Prosecuting the owner of a Maungatua plantation was not a decision taken lightly, the Dunedin City Council says.

The action was progressed only after trying many times to assist the landowner in applying for a resource consent so he could keep some of his trees, staff said.

Of his own volition, Frank Hocken this week started removing 270,000 trees he planted three years ago, without resource consent, on the top of the Maungatuas, within the Maungatua landscape conservation area where forestry plantations are prohibited under the Dunedin district plan.

The prosecution of Mr Hocken's company, Grant's Motels, was the first the council had brought for a district plan breach in six years, resource consent manager Alan Worthington said yesterday.

''Our standard approach is to try and work through situations to try and minimise the negative outcomes to an acceptable level.''

It was an unusual step for the council to take, but the case was such a serious breach of the district plan it was felt prosecution was warranted.

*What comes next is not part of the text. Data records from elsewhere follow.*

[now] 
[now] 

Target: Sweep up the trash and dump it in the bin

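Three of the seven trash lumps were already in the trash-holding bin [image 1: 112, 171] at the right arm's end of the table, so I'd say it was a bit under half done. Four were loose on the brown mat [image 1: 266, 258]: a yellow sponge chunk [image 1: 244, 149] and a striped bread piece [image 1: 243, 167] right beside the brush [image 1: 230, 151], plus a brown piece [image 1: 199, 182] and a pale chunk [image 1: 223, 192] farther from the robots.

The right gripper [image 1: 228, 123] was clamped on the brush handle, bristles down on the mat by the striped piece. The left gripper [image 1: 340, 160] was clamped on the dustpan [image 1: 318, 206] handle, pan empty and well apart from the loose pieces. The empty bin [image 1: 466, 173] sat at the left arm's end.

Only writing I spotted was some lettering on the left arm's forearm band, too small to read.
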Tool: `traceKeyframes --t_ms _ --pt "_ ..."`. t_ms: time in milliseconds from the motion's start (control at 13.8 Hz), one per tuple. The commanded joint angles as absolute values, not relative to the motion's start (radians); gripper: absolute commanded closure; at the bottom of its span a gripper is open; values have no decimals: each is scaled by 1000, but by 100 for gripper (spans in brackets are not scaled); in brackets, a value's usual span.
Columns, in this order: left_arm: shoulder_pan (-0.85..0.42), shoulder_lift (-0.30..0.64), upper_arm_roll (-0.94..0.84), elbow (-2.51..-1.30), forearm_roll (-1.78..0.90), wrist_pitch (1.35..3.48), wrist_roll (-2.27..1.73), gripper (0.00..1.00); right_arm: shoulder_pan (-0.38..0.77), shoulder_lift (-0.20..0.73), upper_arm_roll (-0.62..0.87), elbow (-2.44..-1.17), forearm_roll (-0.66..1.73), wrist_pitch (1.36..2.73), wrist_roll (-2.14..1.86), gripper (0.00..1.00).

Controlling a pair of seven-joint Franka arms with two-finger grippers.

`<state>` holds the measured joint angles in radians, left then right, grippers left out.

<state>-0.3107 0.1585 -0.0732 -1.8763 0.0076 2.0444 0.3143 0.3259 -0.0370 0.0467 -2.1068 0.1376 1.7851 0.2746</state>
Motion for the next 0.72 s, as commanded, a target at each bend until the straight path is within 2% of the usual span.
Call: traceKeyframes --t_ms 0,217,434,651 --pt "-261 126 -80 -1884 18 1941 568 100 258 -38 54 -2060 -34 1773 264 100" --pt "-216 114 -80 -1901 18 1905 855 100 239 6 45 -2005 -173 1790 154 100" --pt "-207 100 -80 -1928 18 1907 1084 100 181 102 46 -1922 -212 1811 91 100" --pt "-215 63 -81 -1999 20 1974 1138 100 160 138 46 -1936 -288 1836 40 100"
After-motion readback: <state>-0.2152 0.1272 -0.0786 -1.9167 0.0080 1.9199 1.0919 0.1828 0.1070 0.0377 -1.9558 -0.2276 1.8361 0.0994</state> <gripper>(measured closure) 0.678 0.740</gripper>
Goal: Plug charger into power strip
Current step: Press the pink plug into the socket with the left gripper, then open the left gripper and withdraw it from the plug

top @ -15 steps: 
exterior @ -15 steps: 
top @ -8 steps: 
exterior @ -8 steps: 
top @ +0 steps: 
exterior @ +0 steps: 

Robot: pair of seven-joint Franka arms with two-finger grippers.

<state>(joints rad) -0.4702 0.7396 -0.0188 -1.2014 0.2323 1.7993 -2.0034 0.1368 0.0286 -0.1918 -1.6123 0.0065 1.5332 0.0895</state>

Mr Hocken was given ample opportunity to apply for consent to see if some of his trees could be kept.

More than a dozen approaches were made from the council, offering advice and assistance, Mr Worthington said.

The first contact was on August 30, 2010, before the trees were planted, when council records showed a council planner advised Mr Hocken during a telephone call that a resource consent was required for a forest on his land.

Mr Hocken denies that discussion took place and says he believed the council may have confused him with someone else.

Mr Worthington said the council then tried to work with Mr Hocken from December 2012, following a complaint made in September, to encourage and assist him to lodge an application for resource consent.

In the following year, the council contacted Mr Hocken at least eight times, informing him resource consent was required and how it could assist, including a site visit in June, when a council planner and landscape architect viewed the site with Mr Hocken and his consultant, and discussed what was needed in an application.

Mr Hocken was advised of the prosecution that month and that a consent application would influence the prosecution process, but an application submitted a month later was inadequate, and a promised application never appeared.

The prosecution went ahead and Mr Hocken pleaded guilty.

As recently as March 3, the council wrote to Mr Hocken advising him there was only just enough time to complete an application.

Mr Worthington said it was also worth noting the majority of Mr Hocken's site was not covered in gorse as he suggested. Rather, it was tussock land with some native scrub and a light smattering of gorse.

Mr Hocken said, when contacted, he decided to give up on a consent because of the cost and the opposition it was likely to attract, which would increase the cost.

''They wanted to publicly notify it and Lord knows where that would end. We'd spent thousands and thousands on consultants and lawyers and we just weren't prepared to go down that path.''

So he decided to take out the trees, now about 1m high.